Emily Brontё (1818-1848)




30 Temmuz’da  Thorntorn, Yorkshire’da doğdu.

Ellen, şu dağların tepesine ne zaman çıkacağım? O tepelerin ötesinde ne var acaba, deniz mi?

 İngiliz edebiyatının klasikleri arasında yer alan Uğultulu Tepeler’le Türkçede bilinen  Emily Brontё, bu tek romanının yanı sıra şiirler de kaleme aldı. Uğultulu Tepeler, yayınlandığı yıldan beri önemli tartışmaların odağı oldu. Toplumsal normlarıyla uzlaşma göstermeyen roman içinde bulunduğu Viktorya edebiyatına ters düşerek daha çok modernist edebiyatın özelliklerini taşır. Aile ilişkilerine, toplumsal sınıflara, ekonomik düzendeki adaletsizliklere getirdiği yorumlarla yerleşik değerler sistemini eleştirdi. Emily Brontё, bir yandan doğa betimlemelerini ve kişisel deneyimlerini romana yansıtarak romantik dönem edebiyatının izlerini, beri yandan yaşam, ölüm arasındaki ilişkilerde mistisizmin ve dış gerçekliğin yazınsal düzleme aktarılmasında da natüralizmin etkilerini metnine yansıtarak çoklu bir roman biçemini kullandı.
Altı çocuklu bir ailenin çocuğu olan Emily, Charlotte ve Anne Brontё’nin kız kardeşidir. Birçok biyografi yazarı kardeşlerin çocukluklarında hayali oyunlar oynadıklarını ve bu oyunların ilerideki yıllarda yazarların kitaplara yansıdığını ileri sürmekte. Charlotte ile Cowan Bridge ve Roe Head yatılı okullarına gitti. Daha sonra Law Hill’de öğretmenlik yaptı ve daha sonra da Madame Heger’in okulunda eğitim görebilmek için Charlotte ile Brüksel’e gittiler. Emily öğrenciliğinin ardından aynı okulda müzik öğretmenliği yaptı. Ancak teyzelerinin ölümüyle bu hayata son vererek geri dönmek zorunda kaldı. Haworth’a döndüğünde ailenin tüm ekonomik harcamalarını düzenledi ve gündelik ihtiyaçlarını karşılamayı üstlendi, tüm bunların yanı sıra yazamaya başladı. Üç kız kardeş Charlotte, Emily ve Anne adlarının baş harflarini kullanarak ,Currer Bell, Elise Bell ve Acton Bell mahlaslarını kullanarak Poems by Currer, Elise and Acton Bell adını verdikleri bir şiir kitabı yayınladı.
Erkek kardeşi Branwell’in cenazesinde hastalanan Emily tedavi olmayı reddettiğinden tüberkülozdan öldü. 1847’de ilk üç bölümü yayınlanan Uğultulu Tepeler, ölümünden sonra Charlotte Brontё’nin girişimiyle tamamlanarak 1849 yeniden yayınlandı.

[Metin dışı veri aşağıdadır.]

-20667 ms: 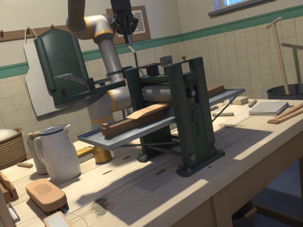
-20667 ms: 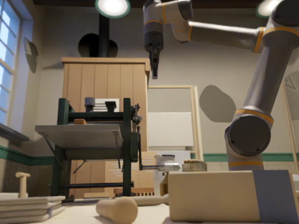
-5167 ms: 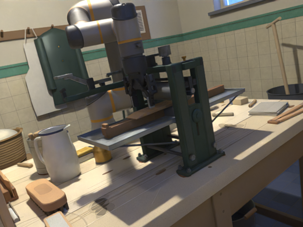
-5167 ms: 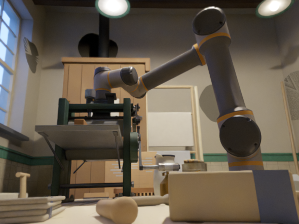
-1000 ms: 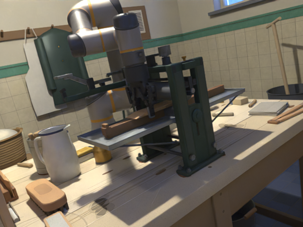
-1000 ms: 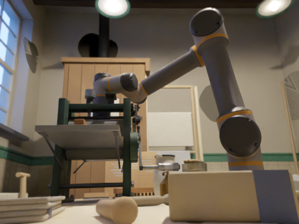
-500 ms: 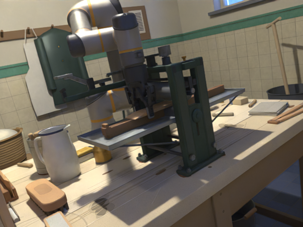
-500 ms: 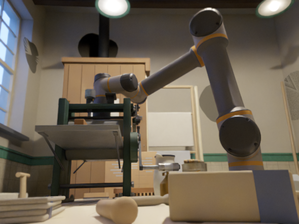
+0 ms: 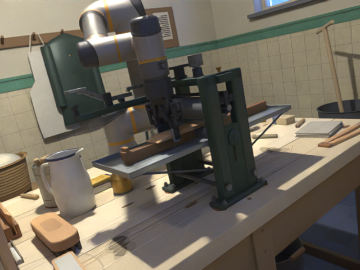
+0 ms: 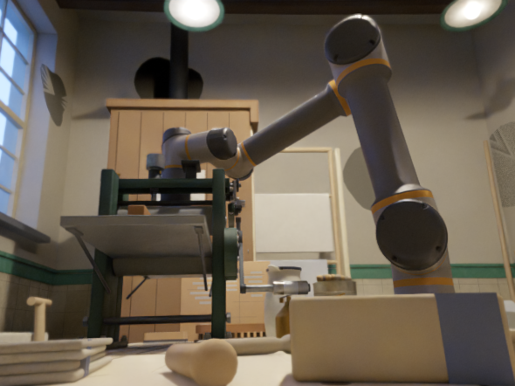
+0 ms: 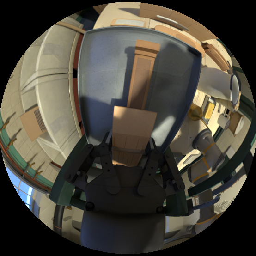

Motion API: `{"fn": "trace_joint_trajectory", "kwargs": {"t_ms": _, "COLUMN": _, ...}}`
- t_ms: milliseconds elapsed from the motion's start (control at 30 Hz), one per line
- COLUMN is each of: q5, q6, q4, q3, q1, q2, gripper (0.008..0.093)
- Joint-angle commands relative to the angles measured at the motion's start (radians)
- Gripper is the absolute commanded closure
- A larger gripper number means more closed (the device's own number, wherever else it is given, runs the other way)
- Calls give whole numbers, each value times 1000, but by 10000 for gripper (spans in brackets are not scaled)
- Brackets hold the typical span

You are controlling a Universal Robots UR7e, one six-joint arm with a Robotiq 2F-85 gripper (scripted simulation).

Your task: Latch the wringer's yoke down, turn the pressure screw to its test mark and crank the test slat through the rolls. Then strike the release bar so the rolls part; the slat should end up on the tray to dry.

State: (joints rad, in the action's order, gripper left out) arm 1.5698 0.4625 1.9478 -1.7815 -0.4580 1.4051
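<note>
The wooden test slat [image 9: 162, 139] lies along the grey tray [image 9: 151, 158] on the near-left side of the green wringer [image 9: 226, 136] and runs through the rolls to the far tray [image 9: 267, 112]. The slat [image 11: 133, 129] is held in my gripper [image 11: 130, 145], which is closed across its width just in front of the rolls. The crank handle [image 10: 275, 287] hangs low on the wringer's side. The rolls are mostly hidden behind my wrist and the frame.
A white jug [image 9: 68, 183] stands on the bench left of the tray. A scrubbing brush [image 9: 55, 232] lies near the front edge. A yellow funnel [image 9: 120, 183] sits under the tray. Folded cloth [image 9: 318, 128] and sticks lie at the right.
</note>
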Motion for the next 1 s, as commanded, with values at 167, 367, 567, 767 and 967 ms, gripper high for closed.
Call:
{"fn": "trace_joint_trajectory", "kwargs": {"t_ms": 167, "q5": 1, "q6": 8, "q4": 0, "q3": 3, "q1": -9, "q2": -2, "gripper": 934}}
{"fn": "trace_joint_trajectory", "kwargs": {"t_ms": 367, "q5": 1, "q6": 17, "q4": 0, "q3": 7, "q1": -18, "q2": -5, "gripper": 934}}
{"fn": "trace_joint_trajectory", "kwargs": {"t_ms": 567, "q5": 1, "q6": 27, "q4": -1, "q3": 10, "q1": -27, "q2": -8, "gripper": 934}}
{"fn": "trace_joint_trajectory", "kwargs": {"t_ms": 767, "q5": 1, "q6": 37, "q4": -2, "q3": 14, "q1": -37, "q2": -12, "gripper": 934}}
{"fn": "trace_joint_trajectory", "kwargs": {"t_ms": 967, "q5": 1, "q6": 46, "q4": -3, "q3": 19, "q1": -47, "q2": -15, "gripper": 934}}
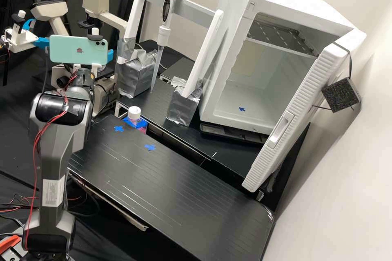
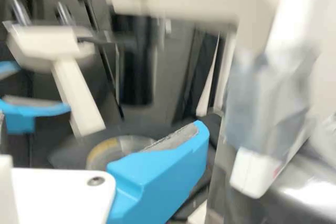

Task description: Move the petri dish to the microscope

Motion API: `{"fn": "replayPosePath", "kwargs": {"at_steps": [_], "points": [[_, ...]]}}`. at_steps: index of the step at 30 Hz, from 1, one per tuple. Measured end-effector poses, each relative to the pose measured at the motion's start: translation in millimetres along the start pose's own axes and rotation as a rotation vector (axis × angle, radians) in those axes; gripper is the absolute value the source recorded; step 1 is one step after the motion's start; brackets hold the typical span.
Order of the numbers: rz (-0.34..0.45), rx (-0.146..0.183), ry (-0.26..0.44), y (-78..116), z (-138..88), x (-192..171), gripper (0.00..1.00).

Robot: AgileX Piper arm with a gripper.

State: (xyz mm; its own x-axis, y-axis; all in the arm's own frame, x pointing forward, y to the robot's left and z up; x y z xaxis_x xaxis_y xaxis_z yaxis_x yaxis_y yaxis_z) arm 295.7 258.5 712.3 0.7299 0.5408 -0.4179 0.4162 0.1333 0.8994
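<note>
In the high view my gripper (image 1: 110, 55) is at the microscope (image 1: 96, 2), mostly hidden behind the phone on the wrist; a blue finger shows past the phone's right edge. My gripper (image 2: 160, 169) stands open in the wrist view, one blue finger showing, set well out to its side. Beyond that finger a round, glassy piece with a yellowish rim (image 2: 100, 151) lies on the dark stage of the microscope (image 2: 138, 59), below its black tube. The finger covers part of it. Whether this is the petri dish I cannot tell.
A second arm's blue fingers (image 2: 32, 110) stand near the microscope's eyepieces. Beside the microscope are a foil-wrapped stand (image 1: 134, 74) and an upright pipette (image 1: 164, 34). A capped bottle (image 1: 134, 114) is at the bench (image 1: 171, 187); an incubator (image 1: 255, 89) stands open behind.
</note>
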Motion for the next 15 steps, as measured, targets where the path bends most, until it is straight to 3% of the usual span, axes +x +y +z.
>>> {"fn": "replayPosePath", "kwargs": {"at_steps": [6, 10, 13, 15], "points": [[0.019, 0.025, 0.086, -1.7, -16.2, -35.6, 1.0], [0.047, 0.037, 0.094, -2.5, -15.8, -61.0, 1.0], [0.119, 0.042, 0.075, 0.4, -12.8, -86.7, 1.0], [0.202, 0.026, 0.067, 5.0, -10.8, -104.3, 1.0]]}}
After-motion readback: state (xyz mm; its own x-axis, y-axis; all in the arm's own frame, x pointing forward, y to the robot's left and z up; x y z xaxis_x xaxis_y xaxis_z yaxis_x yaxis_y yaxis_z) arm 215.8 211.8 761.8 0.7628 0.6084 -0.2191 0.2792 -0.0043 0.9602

Zillah beni merdivenden çıkarırken, şamdanı gizlememi ve gürültü etmememi söyledi. Beni yatıracağı odayla ilgili, efendisinin garip bir tutumu varmış, orada kimsenin yatmasını istemezmiş. Nedenini sordum. Bilmediğini söyledi. Buraya geleli daha bir-iki yıl olmuş. Evde öyle tuhaf şeylerle karşılaşmış ki, sorup öğrenmeye kalksa sonu gelmezmiş.
Zaten ben de şunu bunu merak edecek durumda olmadığım için , kapımı kapatıp çevreme bakınarak yatağı aradım. Odada eşya olarak bir sandalye, bir elbise dolabı ve üst kısmına araba penceresine benzeyen kare delikler açılmış, büyük bir meşe sandıktan başka bir şey yoktu. Sandığa yaklaşıp içine bakınca, bunun, evde herkese ayrı bir oda gerektirmeyen, çok kullanışlı, eski moda bir yatak olduğunu anladım. Sandık, gerçekte başlı başına küçük bir oda gibiydi. İçinden bitişik olduğu pencerenin kenarı da masa görevi yapıyordu…
Şamdanımı koyduğum pencere pervazının bir köşesinde üst üste yığılı küflenmiş kitaplar duruyordu, pervazın boyası üzerine, boydan boya yazılar kazınmıştı. Bu yazıların hepsi de, küçük büyük çeşitli harflerle yazılmış bir tek adı yineliyordu: Catherine Earnshaw. Bu bazen Catherine Heathchliff oluyordu, bazen de Catherine Linton. (Emily Brontё, Uğultulu Tepeler, Çeviren: Naciye Akseki Öncül)

Hilde Domin (1909-2006)



27 Temmuz’da Köln’de doğdu.




                                                                Gidebilmeli
Ve yine de bir ağaç gibi olmalı:
kökleri yeryüzünde

“Ben H.D. şaşılacak derecede gencim. 1951 yılında dünyaya geldim. Herkesin dünyaya geldiği gibi ağlayarak. Almanca anadilim olmasına rağmen, doğduğum yer Almanya değildi. İspanyolca konuşuluyor ve evin önü hindistancevizi palmiyeleriyle doluydu.” Diyen Hilde Domin aslında Köln’de Löwenstein adıyla dünyaya geldi. Dominik Cumhuriyeti’ne sürgüne gittikten sonra soyadını Domin olarak değiştirdiği gibi sürgünde başlayan edebiyat yaşamını da yeniden doğuş zamanı olarak ilan etti. Mekansal sürgünlüğünü dilsel olana dönüştürmemek için Almanca yazmaya devam etti. Hatta farklı diller arasındaki yolculuklarından dolayı kendisini bir “dil Odysseus”u olarak adlandırdı. Domin şairliğinin yanı sıra kısa öykü yazarı, yorumcu, çevirmen ve yayıncı olarak da etkinlik gösterdi.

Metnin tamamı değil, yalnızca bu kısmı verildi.